> Exercise description
Go over the entries below line by line, copying each one that contains the word "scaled".

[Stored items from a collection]

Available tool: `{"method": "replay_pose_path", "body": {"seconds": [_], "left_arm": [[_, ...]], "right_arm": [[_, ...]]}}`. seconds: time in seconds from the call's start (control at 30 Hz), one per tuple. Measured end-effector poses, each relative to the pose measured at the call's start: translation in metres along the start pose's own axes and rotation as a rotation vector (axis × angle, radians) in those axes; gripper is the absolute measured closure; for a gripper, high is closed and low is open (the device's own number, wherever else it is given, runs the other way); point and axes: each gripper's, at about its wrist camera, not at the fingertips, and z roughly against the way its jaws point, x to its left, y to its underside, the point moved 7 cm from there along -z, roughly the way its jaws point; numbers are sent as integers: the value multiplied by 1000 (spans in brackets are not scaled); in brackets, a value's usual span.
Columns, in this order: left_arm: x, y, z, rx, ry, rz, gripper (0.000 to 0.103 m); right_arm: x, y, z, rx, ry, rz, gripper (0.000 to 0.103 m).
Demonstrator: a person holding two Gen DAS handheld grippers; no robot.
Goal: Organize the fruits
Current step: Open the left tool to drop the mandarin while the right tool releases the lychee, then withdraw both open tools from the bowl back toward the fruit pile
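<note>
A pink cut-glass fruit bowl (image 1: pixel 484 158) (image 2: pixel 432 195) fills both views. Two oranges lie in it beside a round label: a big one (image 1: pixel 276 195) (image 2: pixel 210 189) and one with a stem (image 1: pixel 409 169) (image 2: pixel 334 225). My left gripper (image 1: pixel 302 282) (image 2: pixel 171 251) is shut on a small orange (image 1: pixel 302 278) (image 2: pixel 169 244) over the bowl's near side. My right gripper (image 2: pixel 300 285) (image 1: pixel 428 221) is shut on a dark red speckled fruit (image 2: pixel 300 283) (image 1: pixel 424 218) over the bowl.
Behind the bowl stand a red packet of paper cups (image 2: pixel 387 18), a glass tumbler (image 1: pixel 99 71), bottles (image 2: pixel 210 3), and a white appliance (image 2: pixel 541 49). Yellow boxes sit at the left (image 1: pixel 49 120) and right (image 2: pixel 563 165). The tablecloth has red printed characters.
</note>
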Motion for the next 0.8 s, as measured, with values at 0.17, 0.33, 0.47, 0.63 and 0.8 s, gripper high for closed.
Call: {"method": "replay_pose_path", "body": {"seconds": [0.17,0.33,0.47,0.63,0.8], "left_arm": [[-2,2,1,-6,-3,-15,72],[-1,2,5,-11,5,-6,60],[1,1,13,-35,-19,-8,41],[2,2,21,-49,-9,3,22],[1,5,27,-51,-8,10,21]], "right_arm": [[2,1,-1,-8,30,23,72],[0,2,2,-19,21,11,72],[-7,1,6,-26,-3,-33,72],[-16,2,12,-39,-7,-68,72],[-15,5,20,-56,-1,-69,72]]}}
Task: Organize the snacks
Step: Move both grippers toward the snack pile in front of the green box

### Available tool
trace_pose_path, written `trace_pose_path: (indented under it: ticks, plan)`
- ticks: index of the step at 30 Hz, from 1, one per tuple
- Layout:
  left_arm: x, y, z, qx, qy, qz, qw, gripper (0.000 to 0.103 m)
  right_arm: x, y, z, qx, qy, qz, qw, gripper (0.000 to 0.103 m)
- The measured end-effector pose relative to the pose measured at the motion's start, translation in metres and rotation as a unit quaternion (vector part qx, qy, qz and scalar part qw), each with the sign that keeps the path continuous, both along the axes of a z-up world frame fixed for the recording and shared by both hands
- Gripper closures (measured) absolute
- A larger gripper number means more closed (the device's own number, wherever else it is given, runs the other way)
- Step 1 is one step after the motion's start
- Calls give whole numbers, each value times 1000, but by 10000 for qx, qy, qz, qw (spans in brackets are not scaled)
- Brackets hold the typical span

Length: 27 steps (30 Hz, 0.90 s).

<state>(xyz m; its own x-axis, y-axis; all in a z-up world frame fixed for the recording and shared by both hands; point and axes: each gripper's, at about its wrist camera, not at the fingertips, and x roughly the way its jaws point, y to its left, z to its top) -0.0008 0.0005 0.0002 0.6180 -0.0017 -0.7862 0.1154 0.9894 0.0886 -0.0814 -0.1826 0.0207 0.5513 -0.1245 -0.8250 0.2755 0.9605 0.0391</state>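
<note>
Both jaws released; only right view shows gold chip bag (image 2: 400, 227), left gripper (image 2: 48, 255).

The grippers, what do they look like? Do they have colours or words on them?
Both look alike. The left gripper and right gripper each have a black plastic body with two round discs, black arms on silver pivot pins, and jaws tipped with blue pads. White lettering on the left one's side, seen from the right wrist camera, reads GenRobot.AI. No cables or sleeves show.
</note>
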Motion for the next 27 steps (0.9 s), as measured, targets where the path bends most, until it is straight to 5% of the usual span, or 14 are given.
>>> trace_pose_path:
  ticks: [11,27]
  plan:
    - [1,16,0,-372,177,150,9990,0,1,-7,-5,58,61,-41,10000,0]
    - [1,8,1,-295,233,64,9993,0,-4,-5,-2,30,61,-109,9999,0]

> Answer section
Available tool: `{"method": "replay_pose_path", "body": {"seconds": [_], "left_arm": [[_, ...]], "right_arm": [[_, ...]]}}`. seconds: time in seconds from the call's start (control at 30 Hz), one per tuple. Measured end-effector poses, each relative to the pose measured at the call's start: translation in metres along the start pose's own axes and rotation as a rotation vector (axis × angle, radians) in those axes; gripper is the absolute measured closure; for a gripper, high is closed and low is open (the device's own number, wherever else it is given, runs the other way); point and axes: each gripper's, at about its wrist camera, not at the fingertips, and z roughly against the way its jaws point, x to its left, y to its underside, the point moved 7 cm from there along -z, roughly the way its jaws point; numbers are sent as integers: the value multiplied by 1000 (spans in brackets are not scaled); in brackets, a value's usual span.
- Calls give whole numbers, each value times 1000, but by 10000 for qx, qy, qz, qw (spans in brackets are not scaled)

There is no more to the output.